Find Another Source of Income

The first thing a writer has to do is find another source of income. Then, after you have begged, borrowed, stolen, or saved up the money to give you time to write and you spend all of it staying alive while you write, and you write your heart out, after all that, maybe no one will publish it, and, if they publish it, maybe no one will read it.

ELLEN GILCHRIST

Don't Leave A Word Misspelled

Don’t leave a word misspelled [in your script]. With spell-check programs on most computers, it is easier to produce perfect, clean scripts. But you still have to read every word carefully. It’s a safe bet that a script will be rejected if it has half a dozen typos or other errors in the first ten pages. If you don’t care enough to make it clean, the rest of us don’t waste time reading it. The same goes for grammar. No excuses here.

TONY BILL

Your Senses Must Be Razor-Sharp

In order to write at a high level of competence you need a comprehensive vocabulary, a keen sense of overall structure, and an inner beat or cadence. Your senses must be razor-sharp. Alcohol blunts those senses even as it releases self-restraint.
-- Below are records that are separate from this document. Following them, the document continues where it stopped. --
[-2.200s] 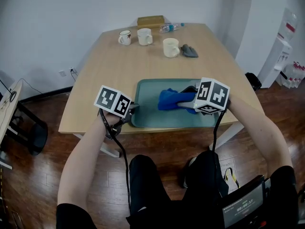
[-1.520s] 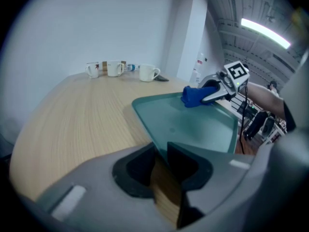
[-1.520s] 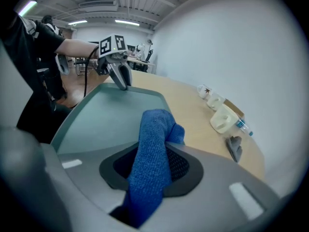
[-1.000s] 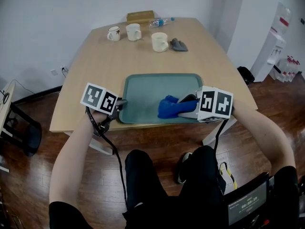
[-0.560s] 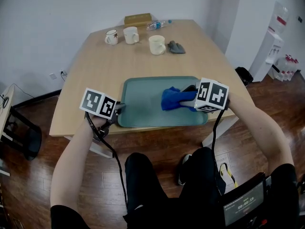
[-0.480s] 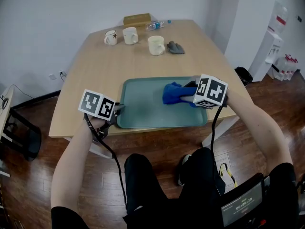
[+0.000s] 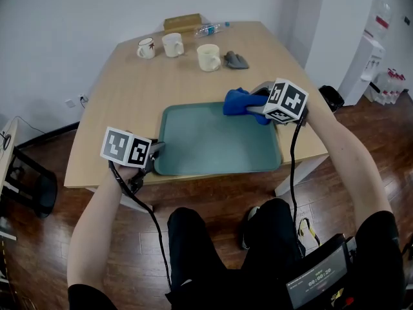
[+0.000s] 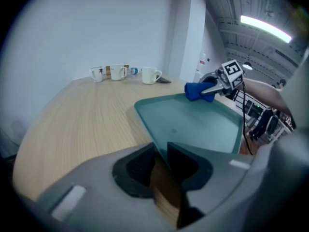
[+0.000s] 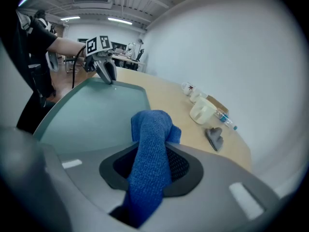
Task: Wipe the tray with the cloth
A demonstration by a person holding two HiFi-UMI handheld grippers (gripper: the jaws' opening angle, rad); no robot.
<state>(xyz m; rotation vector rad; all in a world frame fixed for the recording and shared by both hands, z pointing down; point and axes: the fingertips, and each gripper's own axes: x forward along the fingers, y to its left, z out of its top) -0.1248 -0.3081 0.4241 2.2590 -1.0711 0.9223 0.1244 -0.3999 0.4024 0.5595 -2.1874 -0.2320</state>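
Right gripper (image 7: 257, 106) fingers are pinching cloth (image 7: 237, 101) at tray's (image 7: 219, 148) far-right corner; left gripper (image 7: 155, 150) fingers are clamping its near-left rim; bare tray floor is lying toward tabletop's (image 7: 122, 89) near edge.

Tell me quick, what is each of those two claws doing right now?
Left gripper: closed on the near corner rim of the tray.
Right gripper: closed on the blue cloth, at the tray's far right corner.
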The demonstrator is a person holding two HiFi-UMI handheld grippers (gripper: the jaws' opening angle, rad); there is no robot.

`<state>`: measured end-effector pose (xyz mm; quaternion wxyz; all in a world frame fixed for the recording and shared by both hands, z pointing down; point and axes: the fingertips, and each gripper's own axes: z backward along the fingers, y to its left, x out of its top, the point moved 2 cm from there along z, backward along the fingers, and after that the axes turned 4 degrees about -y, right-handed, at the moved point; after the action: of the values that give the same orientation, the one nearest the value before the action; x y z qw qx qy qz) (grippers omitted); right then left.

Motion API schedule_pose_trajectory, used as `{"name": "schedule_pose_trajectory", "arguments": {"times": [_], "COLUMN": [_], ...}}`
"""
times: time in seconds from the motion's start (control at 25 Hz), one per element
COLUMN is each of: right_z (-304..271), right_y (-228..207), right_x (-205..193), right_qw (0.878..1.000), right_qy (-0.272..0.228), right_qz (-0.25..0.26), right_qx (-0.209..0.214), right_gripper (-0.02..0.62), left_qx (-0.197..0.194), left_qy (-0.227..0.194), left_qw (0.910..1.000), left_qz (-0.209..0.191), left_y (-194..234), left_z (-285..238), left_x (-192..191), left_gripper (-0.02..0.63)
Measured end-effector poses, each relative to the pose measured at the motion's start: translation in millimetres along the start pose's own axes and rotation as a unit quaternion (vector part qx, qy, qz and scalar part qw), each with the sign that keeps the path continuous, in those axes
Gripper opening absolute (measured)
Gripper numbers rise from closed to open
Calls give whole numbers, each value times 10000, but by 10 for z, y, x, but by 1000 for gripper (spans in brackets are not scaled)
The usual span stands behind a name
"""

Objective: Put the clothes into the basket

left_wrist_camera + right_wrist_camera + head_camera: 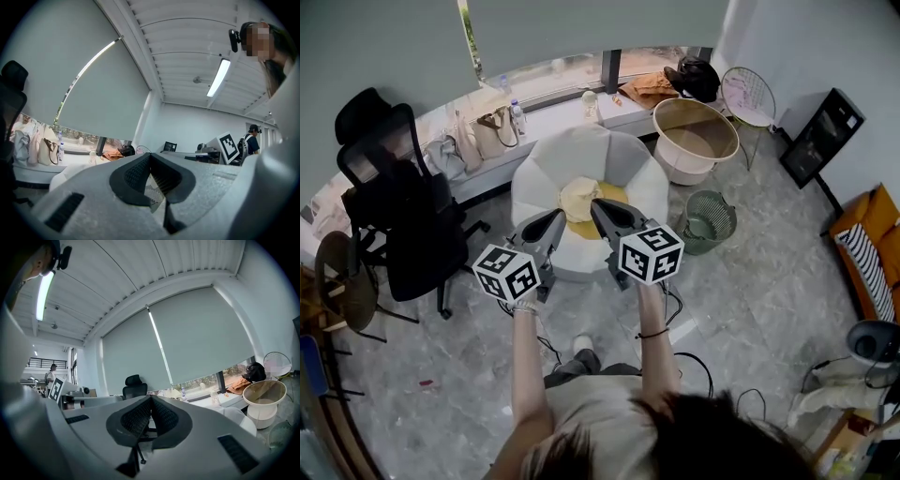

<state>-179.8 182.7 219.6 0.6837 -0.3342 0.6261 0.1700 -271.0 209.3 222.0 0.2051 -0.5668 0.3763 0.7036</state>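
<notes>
Evidently lining up a pick — the left hand-held gripper (551,223) and right hand-held gripper (600,210) are hovering, jaws pressed together and empty, just by the cream and yellow clothes (579,199) lying on the white pouf (581,150); the green basket (710,225) is sitting near it.

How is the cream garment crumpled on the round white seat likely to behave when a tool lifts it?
The cream garment lies bunched in soft folds, so it will probably hang floppy and drape. Small against the seat, it is likely light. It rests on a yellow cloth, which might drag along.
</notes>
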Motion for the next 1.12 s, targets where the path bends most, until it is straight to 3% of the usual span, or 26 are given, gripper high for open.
{"name": "schedule_pose_trajectory", "arguments": {"times": [0.56, 0.76, 1.12], "right_z": [-279, -289, -751], "right_y": [-174, -434, -966], "right_x": [-180, -217, -33], "right_qw": [9999, 9991, 9991], "right_qy": [77, 86, 176], "right_qz": [-65, -208, -288], "right_qx": [-112, -367, -248], "right_gripper": [9, 9, 9], "left_qx": [-225, -240, 21], "left_qy": [122, 368, 380], "left_qw": [9996, 9990, 9992], "left_qz": [69, 81, 148], "left_y": [324, 383, 813], "left_z": [-268, -398, -851], "left_x": [-94, -245, -168], "left_gripper": [11, 11, 11]}}
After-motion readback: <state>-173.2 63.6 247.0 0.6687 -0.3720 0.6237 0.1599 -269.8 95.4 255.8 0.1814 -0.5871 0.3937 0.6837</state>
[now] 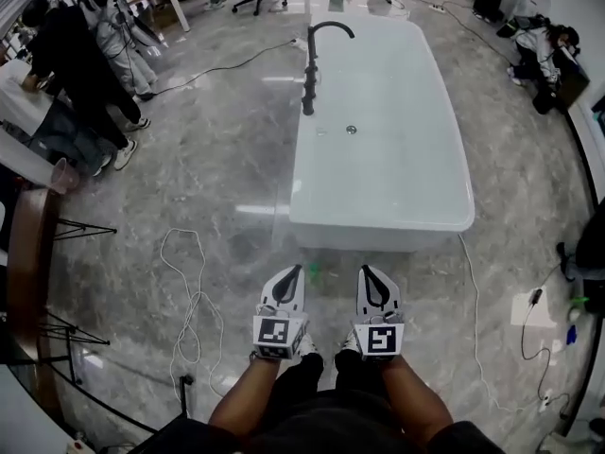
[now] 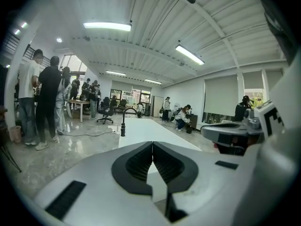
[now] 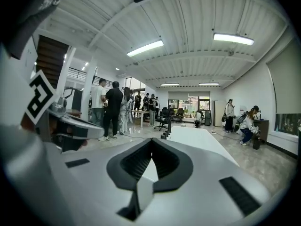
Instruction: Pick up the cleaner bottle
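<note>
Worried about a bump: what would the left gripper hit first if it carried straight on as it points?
Probably the near end of the white bathtub; the left gripper, jaws shut, points straight at it, though depth is hard to judge.

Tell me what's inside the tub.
Only a drain shows on the tub's white bottom; the rim hides its near inner wall.
</note>
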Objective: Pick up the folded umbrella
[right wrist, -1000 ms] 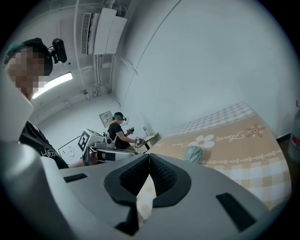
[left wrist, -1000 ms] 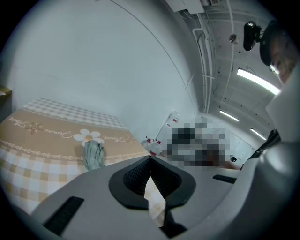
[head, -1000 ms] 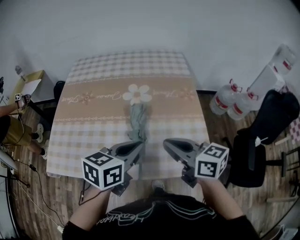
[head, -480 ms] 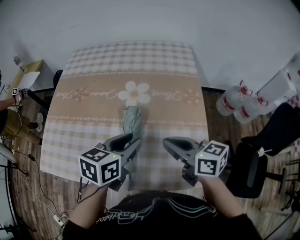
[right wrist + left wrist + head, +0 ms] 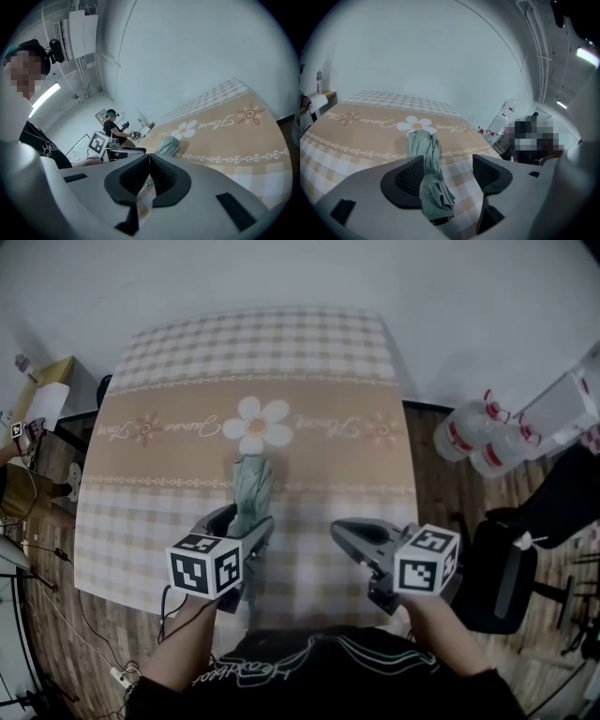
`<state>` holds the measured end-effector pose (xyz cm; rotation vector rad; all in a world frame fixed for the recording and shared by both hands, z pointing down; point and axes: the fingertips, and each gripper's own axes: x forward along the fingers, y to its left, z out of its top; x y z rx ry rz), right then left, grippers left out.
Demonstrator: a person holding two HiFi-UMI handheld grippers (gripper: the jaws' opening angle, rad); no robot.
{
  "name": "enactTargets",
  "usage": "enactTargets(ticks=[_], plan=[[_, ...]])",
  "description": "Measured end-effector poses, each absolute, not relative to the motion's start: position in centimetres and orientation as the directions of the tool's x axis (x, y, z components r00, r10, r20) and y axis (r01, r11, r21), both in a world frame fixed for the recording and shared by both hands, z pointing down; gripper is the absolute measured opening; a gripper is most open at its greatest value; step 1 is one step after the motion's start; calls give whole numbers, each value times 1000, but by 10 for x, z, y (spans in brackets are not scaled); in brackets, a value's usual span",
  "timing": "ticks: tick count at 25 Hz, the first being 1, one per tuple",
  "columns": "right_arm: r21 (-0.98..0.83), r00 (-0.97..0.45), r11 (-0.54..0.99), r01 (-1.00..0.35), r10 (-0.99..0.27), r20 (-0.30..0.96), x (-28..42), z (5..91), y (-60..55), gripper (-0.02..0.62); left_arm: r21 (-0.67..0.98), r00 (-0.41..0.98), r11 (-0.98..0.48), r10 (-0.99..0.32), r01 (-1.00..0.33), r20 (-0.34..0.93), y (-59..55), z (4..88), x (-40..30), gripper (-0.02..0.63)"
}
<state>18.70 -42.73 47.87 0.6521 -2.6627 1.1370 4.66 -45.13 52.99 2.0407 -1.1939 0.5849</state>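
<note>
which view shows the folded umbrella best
Left gripper view: the folded umbrella lies lengthwise, large and central, between the jaws of the left gripper, which have just been opening. Head view shows it from above, near end under that gripper. Right gripper view shows only its far end, small.

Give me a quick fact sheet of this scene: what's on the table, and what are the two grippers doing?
Setting: table under a checked cloth with a printed daisy
Object: folded green umbrella, lying flat on the person's side of the daisy
Left gripper: open; its jaws have just been opening, and the umbrella's near end lies between them, with a gap on one side
Right gripper: shut, holding nothing, off to the umbrella's right
Status: umbrella not yet picked up
</note>
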Motion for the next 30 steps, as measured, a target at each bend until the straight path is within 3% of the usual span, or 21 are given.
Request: enactTargets(ticks=[13,30], plan=[[-685,-876,546,-483,-313,367,189,516,-430,12,276,352,-221,-506,-935,787,-470,610,27,334],[-710,-879,520,-475,-324,351,183,527,-431,12,225,291,-192,-464,-955,837,-473,640,24,330]])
Therefore many writers feel they are getting down to the real story after a belt or two, little realizing they are damaging their ability to tell the real story.

RITA MAE BROWN

You Have to be Hurt Like Hell Before You Can Write Seriously

For Christ sake write and don't worry what the boys will say nor whether it will be a masterpiece nor what. I write one page of masterpiece to ninety one pages of shit. I try to put the shit in the waste-basket . . . . Forget your personal tragedy. We are all bitched from the start and you especially have to be hurt like hell before you can write seriously.